──────── Data provided

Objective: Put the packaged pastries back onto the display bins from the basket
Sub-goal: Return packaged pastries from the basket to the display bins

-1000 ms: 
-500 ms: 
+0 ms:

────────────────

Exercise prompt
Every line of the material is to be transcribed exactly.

Answer to this exercise
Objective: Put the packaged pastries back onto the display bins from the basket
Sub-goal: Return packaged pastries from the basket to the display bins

-1000 ms: 
-500 ms: 
+0 ms:

This exercise is now done.